Task item – What is the number of lines in this data that contain the word "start"? Give the number alone.
↓↓↓
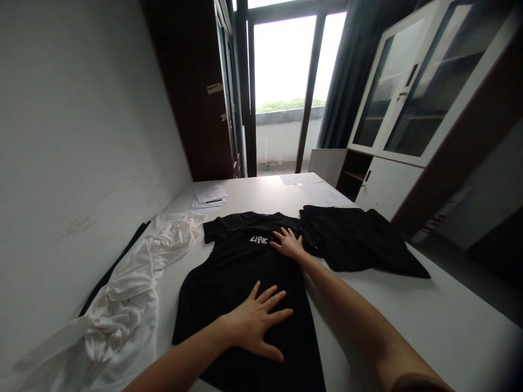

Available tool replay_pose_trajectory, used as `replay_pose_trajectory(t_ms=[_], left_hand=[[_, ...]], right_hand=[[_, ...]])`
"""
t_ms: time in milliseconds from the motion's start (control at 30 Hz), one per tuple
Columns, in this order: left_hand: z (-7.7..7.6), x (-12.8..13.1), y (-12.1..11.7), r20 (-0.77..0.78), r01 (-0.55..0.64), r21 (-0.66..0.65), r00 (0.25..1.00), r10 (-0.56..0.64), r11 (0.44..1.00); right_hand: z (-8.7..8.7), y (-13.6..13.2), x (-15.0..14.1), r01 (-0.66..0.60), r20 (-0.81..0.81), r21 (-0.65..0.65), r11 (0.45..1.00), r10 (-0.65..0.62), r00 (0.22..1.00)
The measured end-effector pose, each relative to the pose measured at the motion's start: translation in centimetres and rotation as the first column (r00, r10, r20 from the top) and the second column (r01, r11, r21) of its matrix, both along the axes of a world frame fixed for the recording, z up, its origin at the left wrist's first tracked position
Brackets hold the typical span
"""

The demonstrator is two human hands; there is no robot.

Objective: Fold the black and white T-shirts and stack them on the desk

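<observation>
A black T-shirt (241,272) with small white lettering on the chest lies spread flat on the white table (408,310). My left hand (255,322) rests flat on its lower half, fingers spread and open. My right hand (289,243) lies flat on the chest area just right of the lettering, fingers stretched out. Neither hand holds anything.
A crumpled white garment (134,283) lies along the left wall. Another black garment (359,239) lies right of the shirt. Paper stacks (208,195) and loose sheets (302,179) sit at the far end. A glass-door cabinet (408,92) stands at right, a window door behind.
</observation>
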State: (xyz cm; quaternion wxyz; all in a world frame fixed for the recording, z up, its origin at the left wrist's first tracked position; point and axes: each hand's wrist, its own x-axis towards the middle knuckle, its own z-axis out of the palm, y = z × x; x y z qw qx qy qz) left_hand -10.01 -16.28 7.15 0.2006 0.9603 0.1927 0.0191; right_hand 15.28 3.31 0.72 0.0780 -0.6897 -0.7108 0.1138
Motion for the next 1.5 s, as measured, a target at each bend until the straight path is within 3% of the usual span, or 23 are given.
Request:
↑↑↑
Answer to this task – 2